We have previously reported that dietary docosahexaenoic acid (DHA) improves and/or protects against impairment of cognition ability in amyloid beta_1‐40 (Aβ_1‐40)‐infused Alzheimer’s disease (AD)‐model rats. Here, after the administration of DHA to AD model rats for 12 weeks, the levels of Aβ_1‐40, cholesterol and the composition of fatty acids were investigated in the Triton X100‐insoluble membrane fractions of their cerebral cortex. The effects of DHA on the in vitro formation and kinetics of fibrillation of Aβ_1‐40 were also investigated by thioflavin T fluorescence spectroscopy, transmission electron microscopy and fluorescence microscopy. Dietary DHA significantly decreased the levels of Aβ_1‐40, cholesterol and saturated fatty acids in the detergent insoluble membrane fractions of AD rats. The formation of Aβ fibrils was also attenuated by their incubation with DHA, as demonstrated by the decreased intensity of thioflavin T‐derived fluorescence and by electron micrography.

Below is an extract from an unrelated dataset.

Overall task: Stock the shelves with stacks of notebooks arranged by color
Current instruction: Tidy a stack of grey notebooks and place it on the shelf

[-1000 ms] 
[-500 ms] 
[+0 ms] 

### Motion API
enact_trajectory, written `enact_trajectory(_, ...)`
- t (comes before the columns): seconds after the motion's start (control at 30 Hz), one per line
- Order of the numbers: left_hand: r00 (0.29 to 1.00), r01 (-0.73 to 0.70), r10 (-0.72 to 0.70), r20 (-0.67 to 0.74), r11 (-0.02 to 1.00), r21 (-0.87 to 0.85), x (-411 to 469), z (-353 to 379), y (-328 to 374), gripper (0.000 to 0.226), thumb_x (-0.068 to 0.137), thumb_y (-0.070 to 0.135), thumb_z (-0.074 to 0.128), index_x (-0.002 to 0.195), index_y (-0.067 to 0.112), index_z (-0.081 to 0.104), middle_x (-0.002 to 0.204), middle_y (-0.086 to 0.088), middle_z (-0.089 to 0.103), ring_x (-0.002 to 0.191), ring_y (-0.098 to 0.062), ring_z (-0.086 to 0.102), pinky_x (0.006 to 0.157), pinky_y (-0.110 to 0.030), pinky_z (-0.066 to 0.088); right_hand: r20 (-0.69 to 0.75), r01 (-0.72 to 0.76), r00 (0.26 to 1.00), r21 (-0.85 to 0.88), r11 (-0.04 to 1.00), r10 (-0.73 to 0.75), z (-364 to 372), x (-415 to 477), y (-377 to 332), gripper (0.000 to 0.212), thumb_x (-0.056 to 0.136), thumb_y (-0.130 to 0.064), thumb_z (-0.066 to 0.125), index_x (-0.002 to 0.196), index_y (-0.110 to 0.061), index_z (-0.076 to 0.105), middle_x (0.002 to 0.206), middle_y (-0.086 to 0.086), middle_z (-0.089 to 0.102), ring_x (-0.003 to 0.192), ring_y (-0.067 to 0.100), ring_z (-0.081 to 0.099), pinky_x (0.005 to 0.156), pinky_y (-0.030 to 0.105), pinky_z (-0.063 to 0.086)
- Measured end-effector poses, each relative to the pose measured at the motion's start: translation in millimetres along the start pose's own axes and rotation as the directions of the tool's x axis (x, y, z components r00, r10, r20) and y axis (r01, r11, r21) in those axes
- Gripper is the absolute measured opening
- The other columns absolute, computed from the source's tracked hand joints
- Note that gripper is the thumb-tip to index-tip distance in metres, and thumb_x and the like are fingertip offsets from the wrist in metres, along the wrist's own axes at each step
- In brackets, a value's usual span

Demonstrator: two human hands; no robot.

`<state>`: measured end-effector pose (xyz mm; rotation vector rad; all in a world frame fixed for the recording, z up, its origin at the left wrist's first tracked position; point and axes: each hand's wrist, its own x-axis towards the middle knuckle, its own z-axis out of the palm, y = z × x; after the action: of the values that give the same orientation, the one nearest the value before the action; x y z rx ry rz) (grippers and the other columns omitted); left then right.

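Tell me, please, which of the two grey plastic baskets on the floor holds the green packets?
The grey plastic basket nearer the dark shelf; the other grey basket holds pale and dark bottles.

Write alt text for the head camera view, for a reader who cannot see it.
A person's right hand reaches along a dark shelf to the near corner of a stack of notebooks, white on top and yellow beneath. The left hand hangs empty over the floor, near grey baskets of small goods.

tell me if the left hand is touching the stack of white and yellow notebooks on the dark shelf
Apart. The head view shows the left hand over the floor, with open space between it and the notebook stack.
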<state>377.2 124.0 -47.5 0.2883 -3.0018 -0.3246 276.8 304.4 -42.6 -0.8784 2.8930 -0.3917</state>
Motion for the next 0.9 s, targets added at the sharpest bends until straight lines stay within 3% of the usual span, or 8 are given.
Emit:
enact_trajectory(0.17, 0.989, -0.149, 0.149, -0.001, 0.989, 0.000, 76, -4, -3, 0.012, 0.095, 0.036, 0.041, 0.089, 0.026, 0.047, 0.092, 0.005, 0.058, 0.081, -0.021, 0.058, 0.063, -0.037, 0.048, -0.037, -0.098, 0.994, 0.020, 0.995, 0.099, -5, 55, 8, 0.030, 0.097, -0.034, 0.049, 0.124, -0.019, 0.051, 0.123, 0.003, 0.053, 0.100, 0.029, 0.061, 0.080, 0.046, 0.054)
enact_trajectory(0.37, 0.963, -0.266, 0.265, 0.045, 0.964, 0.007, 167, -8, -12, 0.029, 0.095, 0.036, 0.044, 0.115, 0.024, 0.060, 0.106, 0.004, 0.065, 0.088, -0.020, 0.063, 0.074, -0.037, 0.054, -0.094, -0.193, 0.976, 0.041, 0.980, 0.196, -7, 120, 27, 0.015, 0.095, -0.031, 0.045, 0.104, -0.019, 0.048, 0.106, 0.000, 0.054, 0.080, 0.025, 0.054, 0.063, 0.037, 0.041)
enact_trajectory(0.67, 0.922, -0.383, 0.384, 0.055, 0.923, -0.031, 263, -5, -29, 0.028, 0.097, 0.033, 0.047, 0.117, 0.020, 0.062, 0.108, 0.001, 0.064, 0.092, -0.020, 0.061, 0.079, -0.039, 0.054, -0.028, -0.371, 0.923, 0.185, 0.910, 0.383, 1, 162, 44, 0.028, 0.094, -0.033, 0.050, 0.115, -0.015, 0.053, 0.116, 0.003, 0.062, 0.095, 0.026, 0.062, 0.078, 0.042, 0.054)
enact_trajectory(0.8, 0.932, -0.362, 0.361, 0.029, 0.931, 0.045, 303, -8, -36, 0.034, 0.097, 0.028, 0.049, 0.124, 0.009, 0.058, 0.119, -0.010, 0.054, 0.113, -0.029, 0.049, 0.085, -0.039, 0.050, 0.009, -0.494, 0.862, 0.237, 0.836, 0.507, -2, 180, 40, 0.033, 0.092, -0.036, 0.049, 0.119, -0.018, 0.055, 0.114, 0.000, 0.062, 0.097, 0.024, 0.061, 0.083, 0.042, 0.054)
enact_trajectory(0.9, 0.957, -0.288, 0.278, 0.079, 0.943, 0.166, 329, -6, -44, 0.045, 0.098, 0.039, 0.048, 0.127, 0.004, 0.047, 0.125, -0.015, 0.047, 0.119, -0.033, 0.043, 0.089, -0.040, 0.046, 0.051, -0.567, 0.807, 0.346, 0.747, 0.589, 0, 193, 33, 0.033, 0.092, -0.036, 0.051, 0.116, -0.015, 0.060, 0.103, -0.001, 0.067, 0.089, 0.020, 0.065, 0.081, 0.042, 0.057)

DHA treatment also decreased the intensity of thioflavin fluorescence in preformed‐fibril Aβ peptides, demonstrating the anti‐amyloidogenic effects of DHA. We then investigated the effects of DHA on the levels of oligomeric amyloid that is generated during its in vitro transformation from monomers to fibrils, by an anti‐oligomer‐specific antibody and non‐reducing Tris‐Glycine gradient (4–20%) gel electrophoresis. DHA concentration‐dependently reduced the levels of oligomeric amyloid species, suggesting that dietary DHA‐induced suppression of in vivo Aβ_1‐40 aggregation occurs through the inhibitory effect of DHA on oligomeric amyloid species.     

Docosahexaenoic acid: one molecule diverse functions

Docosahexaenoic acid (DHA, C22:6, ω-3) is a highly polyunsaturated omega-3 fatty acid. It is concentrated in neuronal brain membranes, for which reason it is also referred to as a “brain food”. DHA is essential for brain development and function. It plays an important role in improving antioxidant and cognitive activities of the brain. DHA deficiency occurs during aging and dementia, impairs memory and learning, and promotes age-related neurodegenerative diseases, including Alzheimer’s disease (AD). For about two decades, we have reported that oral administration of DHA increases spatial memory acquisition, stimulates neurogenesis, and protects against and reverses memory impairment in amyloid β peptide-infused AD rat models by decreasing amyloidogenesis and protects against age-related cognitive decline in the elderly. These results demonstrate a robust link between DHA and cognitive health. Rodents that were fed a diet low in ω-3 polyunsaturated fatty acids, particularly those that were DHA-deficient, frequently suffered from anxiety, depression and memory impairment. Although the exact mechanisms of action of DHA in brain functions are still elusive, a host of mechanisms have been proposed. For example, DHA, which inherently has a characteristic three-dimensional structure, increases membrane fluidity, strengthens antioxidant activity and enhances the expression of several proteins that act as substrates for improving memory functions. It reduces the brain amyloid burden and inhibits in vitro fibrillation and amyloid-induced neurotoxicity in cell-culture model. In this review, we discuss how DHA acts as a molecule with diverse functions.